Forest management is the branch of forestry that includes operations necessary to conserve, protect and improve the forest by applying the scientific, economic, legal, and technical principles of forestry. Management may be purely for conservation purposes or include controlled harvesting of wood for commercial purposes.
Management of a forest involves three essential functions: control of the forest composition and structure, harvesting and marketing of forest produce, and administration of the forest property and personnel. It is a complex, multidisciplinary endeavor that requires considerable expertise and skill.

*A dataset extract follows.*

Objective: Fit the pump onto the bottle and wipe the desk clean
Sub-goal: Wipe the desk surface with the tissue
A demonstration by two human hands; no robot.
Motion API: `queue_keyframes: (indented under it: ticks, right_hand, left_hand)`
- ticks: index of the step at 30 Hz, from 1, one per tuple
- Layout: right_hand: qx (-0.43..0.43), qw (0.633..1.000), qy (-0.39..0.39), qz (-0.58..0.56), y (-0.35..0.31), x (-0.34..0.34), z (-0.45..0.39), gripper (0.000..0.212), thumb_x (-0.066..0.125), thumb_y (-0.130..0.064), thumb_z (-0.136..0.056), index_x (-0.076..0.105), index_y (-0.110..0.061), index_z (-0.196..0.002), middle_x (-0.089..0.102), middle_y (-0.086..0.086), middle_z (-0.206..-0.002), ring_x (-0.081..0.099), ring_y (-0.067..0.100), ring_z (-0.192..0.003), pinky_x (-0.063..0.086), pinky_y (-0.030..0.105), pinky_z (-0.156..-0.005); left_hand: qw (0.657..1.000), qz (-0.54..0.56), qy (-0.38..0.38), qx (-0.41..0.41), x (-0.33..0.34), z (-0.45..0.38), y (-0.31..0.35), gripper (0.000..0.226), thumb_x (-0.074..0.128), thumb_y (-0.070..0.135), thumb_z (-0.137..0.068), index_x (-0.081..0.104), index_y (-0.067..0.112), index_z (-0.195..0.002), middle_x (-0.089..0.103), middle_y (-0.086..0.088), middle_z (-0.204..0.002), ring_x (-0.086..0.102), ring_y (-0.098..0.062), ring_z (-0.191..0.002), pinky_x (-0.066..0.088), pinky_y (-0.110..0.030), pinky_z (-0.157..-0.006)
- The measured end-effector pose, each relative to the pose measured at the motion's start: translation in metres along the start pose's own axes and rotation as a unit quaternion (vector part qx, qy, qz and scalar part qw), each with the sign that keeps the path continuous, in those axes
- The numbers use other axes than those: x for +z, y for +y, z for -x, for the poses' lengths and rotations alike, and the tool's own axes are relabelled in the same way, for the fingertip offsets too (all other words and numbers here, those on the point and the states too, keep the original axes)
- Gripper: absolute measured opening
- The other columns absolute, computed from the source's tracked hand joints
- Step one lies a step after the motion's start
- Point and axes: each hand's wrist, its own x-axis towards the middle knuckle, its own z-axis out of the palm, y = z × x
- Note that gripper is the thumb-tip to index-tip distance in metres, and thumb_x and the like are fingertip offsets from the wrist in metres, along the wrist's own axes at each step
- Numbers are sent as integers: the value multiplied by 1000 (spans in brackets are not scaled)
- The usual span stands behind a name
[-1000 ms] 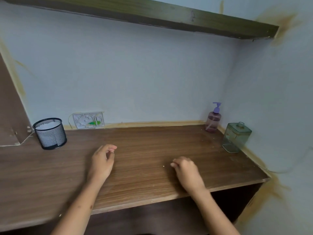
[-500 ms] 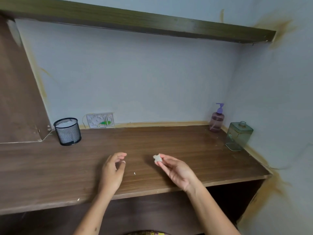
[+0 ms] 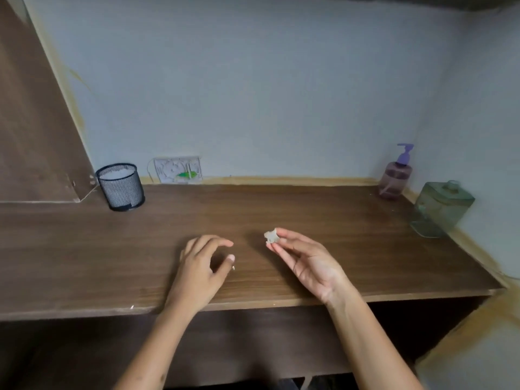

Forest management includes a plethora of activities such as –
- Water management
- Wildlife management
- Biodiversity management
- Timber harvesting
- Fire management
- Planting of trees and other vegetation
Sustainable Forest Management
In forest management, a stable forest land base must be maintained. This means protecting land from would-be developers and stressing that the forest’s goods and services are irreplaceable. It means ensuring the continued existence of forested land in a particular region and recognizing a specific forest’s value.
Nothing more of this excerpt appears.